[Exercise] Type out every entry again, character for character.

[Records for the exercise]
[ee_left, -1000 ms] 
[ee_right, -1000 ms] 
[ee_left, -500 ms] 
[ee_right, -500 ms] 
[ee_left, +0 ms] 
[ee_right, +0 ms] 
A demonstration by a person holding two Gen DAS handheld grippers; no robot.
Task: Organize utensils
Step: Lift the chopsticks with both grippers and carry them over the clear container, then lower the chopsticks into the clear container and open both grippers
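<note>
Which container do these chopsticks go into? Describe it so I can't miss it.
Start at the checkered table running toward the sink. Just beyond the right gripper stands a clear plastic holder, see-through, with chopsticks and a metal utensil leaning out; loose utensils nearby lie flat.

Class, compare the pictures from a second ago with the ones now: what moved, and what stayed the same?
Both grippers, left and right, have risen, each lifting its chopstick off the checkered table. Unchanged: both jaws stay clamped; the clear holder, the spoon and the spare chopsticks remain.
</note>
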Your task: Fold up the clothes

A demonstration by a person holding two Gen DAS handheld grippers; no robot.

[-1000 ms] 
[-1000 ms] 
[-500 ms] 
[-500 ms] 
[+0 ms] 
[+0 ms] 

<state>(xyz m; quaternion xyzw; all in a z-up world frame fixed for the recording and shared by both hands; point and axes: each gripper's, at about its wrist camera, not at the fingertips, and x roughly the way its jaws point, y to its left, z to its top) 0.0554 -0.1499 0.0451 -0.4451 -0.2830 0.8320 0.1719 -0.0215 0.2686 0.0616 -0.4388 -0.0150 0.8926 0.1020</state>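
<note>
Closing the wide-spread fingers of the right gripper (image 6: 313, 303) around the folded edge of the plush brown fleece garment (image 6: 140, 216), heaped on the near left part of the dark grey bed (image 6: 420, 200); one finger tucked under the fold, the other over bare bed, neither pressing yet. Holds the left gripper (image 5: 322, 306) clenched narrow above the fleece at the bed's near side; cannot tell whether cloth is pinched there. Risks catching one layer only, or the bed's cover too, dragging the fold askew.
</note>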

[Answer box]
[ee_left, -1000 ms] 
[ee_right, -1000 ms] 
[ee_left, -500 ms] 
[ee_right, -500 ms] 
[ee_left, +0 ms] 
[ee_right, +0 ms] 
A demonstration by a person holding two Gen DAS handheld grippers; no robot.
Task: Organize utensils
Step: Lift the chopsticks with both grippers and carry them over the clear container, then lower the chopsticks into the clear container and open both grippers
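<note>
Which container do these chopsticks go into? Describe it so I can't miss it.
Start at the checkered table running toward the sink. Just beyond the right gripper stands a clear plastic holder, see-through, with chopsticks and a metal utensil leaning out; loose utensils nearby lie flat.

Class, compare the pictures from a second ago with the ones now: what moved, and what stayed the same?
Both grippers, left and right, have risen, each lifting its chopstick off the checkered table. Unchanged: both jaws stay clamped; the clear holder, the spoon and the spare chopsticks remain.
</note>
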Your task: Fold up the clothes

A demonstration by a person holding two Gen DAS handheld grippers; no robot.

[-1000 ms] 
[-1000 ms] 
[-500 ms] 
[-500 ms] 
[+0 ms] 
[+0 ms] 

<state>(xyz m; quaternion xyzw; all in a z-up world frame fixed for the recording and shared by both hands; point and axes: each gripper's, at about its wrist camera, not at the fingertips, and x roughly the way its jaws point, y to its left, z to its top) 0.0554 -0.1499 0.0451 -0.4451 -0.2830 0.8320 0.1719 -0.0215 0.2686 0.0616 -0.4388 -0.0150 0.8926 0.1020</state>
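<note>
Closing the wide-spread fingers of the right gripper (image 6: 313, 303) around the folded edge of the plush brown fleece garment (image 6: 140, 216), heaped on the near left part of the dark grey bed (image 6: 420, 200); one finger tucked under the fold, the other over bare bed, neither pressing yet. Holds the left gripper (image 5: 322, 306) clenched narrow above the fleece at the bed's near side; cannot tell whether cloth is pinched there. Risks catching one layer only, or the bed's cover too, dragging the fold askew.
</note>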

Nothing else belongs in this output.